[PROBLEM]:
Repeat the whole listing below exactly as it reads.

[GIVEN DATA]:
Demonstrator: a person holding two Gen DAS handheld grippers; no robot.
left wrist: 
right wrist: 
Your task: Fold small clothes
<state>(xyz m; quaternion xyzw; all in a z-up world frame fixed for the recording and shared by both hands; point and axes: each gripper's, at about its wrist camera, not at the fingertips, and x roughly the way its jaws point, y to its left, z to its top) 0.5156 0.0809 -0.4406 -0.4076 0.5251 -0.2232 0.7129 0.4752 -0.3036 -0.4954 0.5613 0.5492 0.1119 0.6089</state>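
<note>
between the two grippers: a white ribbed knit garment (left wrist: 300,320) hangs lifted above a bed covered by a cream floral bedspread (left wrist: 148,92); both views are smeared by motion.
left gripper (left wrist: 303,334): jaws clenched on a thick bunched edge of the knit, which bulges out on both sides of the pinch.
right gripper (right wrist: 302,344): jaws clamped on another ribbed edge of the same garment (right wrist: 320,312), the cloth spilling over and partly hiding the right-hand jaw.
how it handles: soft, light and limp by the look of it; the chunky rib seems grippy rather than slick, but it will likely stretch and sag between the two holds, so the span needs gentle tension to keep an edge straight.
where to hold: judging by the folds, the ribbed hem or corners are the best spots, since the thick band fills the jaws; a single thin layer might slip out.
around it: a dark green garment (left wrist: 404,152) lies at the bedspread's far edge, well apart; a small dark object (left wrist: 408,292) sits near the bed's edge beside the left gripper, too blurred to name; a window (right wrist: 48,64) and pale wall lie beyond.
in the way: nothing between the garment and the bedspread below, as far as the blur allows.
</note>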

[RESULT]:
Demonstrator: a person holding two Gen DAS handheld grippers; no robot.
left wrist: 
right wrist: 
Your task: Fold small clothes
<state>(xyz m; quaternion xyzw; all in a z-up world frame fixed for the recording and shared by both hands; point and axes: each gripper's, at about its wrist camera, not at the fingertips, and x roughly the way its jaws point, y to its left, z to its top) 0.5156 0.0809 -0.4406 -0.4076 0.5251 -0.2232 0.7129 0.4752 -0.3036 -0.4954 0.5613 0.5492 0.1119 0.6089</state>
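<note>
between the two grippers: a white ribbed knit garment (left wrist: 300,320) hangs lifted above a bed covered by a cream floral bedspread (left wrist: 148,92); both views are smeared by motion.
left gripper (left wrist: 303,334): jaws clenched on a thick bunched edge of the knit, which bulges out on both sides of the pinch.
right gripper (right wrist: 302,344): jaws clamped on another ribbed edge of the same garment (right wrist: 320,312), the cloth spilling over and partly hiding the right-hand jaw.
how it handles: soft, light and limp by the look of it; the chunky rib seems grippy rather than slick, but it will likely stretch and sag between the two holds, so the span needs gentle tension to keep an edge straight.
where to hold: judging by the folds, the ribbed hem or corners are the best spots, since the thick band fills the jaws; a single thin layer might slip out.
around it: a dark green garment (left wrist: 404,152) lies at the bedspread's far edge, well apart; a small dark object (left wrist: 408,292) sits near the bed's edge beside the left gripper, too blurred to name; a window (right wrist: 48,64) and pale wall lie beyond.
in the way: nothing between the garment and the bedspread below, as far as the blur allows.
</note>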

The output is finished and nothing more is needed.